What you are asked to do: The whole listing is to be written out again exactly; the pictures are not.

Data:
-----

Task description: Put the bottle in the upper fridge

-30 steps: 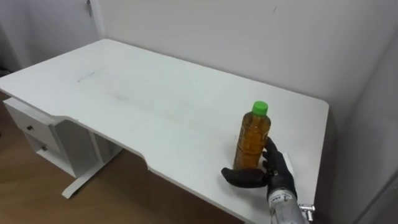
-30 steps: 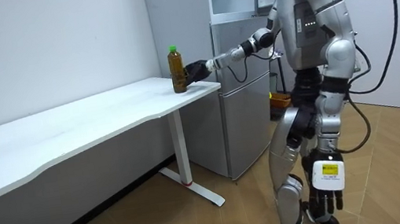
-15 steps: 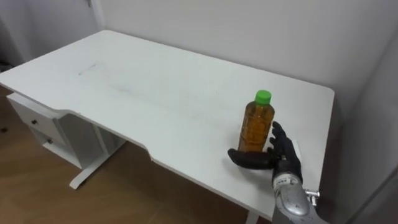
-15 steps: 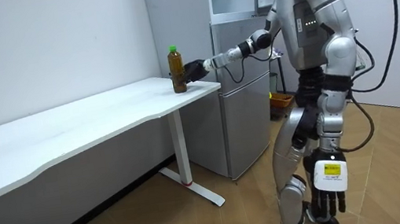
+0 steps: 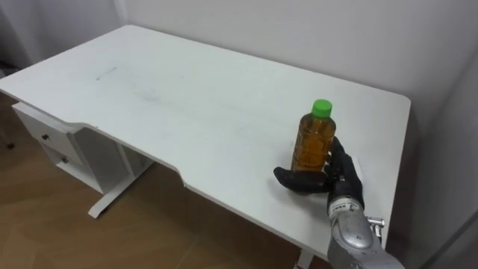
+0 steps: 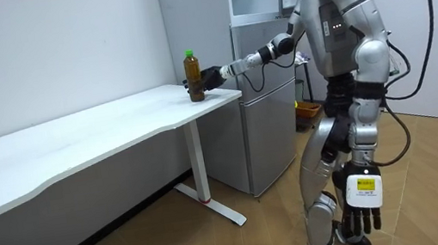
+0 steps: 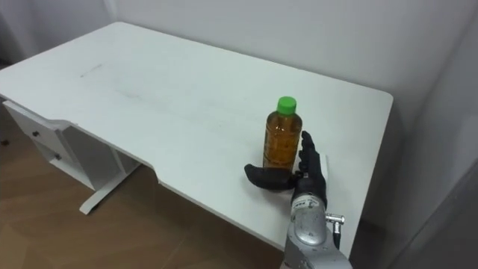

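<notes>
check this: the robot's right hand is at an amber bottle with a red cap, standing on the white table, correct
No, the cap is green, not red; the left eye view shows it. The right hand is at the amber bottle, standing on the white table.

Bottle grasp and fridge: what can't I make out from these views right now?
- Contact between right hand and bottle: in the eye views the bottle covers the palm; in the room view it is too small.
- Upper compartment of the fridge: in the room view it is cut off by the top edge, so the door state is unclear.
</notes>
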Available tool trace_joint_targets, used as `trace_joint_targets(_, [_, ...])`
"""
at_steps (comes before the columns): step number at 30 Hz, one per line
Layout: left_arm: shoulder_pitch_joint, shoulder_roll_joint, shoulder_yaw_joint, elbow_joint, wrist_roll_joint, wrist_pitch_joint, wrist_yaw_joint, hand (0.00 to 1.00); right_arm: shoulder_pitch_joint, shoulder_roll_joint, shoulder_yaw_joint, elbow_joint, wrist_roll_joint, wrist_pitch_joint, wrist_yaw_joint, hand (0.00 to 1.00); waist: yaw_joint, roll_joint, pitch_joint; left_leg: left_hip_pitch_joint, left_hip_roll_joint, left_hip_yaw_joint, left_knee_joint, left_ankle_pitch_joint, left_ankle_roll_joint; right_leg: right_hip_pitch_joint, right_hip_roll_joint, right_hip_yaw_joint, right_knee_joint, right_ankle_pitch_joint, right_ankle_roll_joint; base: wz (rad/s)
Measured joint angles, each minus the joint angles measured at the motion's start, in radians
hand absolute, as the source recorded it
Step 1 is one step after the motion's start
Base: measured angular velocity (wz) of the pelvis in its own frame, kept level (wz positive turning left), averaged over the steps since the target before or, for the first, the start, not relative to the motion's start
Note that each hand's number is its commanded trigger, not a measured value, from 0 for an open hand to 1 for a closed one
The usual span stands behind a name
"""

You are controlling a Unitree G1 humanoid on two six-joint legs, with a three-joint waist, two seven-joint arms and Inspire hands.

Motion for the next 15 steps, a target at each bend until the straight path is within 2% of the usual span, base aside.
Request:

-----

Reply:
Task description: Put the bottle in the upper fridge

-30 steps: 
-30 steps: 
-15 steps: 
-15 steps: 
+0 steps: 
+0 steps: 
+0 steps: 

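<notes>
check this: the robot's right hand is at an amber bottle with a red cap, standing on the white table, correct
No, the cap is green, not red; the left eye view shows it. The right hand is at the amber bottle, standing on the white table.

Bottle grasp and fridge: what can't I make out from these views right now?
- Contact between right hand and bottle: in the eye views the bottle covers the palm; in the room view it is too small.
- Upper compartment of the fridge: in the room view it is cut off by the top edge, so the door state is unclear.
</notes>
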Available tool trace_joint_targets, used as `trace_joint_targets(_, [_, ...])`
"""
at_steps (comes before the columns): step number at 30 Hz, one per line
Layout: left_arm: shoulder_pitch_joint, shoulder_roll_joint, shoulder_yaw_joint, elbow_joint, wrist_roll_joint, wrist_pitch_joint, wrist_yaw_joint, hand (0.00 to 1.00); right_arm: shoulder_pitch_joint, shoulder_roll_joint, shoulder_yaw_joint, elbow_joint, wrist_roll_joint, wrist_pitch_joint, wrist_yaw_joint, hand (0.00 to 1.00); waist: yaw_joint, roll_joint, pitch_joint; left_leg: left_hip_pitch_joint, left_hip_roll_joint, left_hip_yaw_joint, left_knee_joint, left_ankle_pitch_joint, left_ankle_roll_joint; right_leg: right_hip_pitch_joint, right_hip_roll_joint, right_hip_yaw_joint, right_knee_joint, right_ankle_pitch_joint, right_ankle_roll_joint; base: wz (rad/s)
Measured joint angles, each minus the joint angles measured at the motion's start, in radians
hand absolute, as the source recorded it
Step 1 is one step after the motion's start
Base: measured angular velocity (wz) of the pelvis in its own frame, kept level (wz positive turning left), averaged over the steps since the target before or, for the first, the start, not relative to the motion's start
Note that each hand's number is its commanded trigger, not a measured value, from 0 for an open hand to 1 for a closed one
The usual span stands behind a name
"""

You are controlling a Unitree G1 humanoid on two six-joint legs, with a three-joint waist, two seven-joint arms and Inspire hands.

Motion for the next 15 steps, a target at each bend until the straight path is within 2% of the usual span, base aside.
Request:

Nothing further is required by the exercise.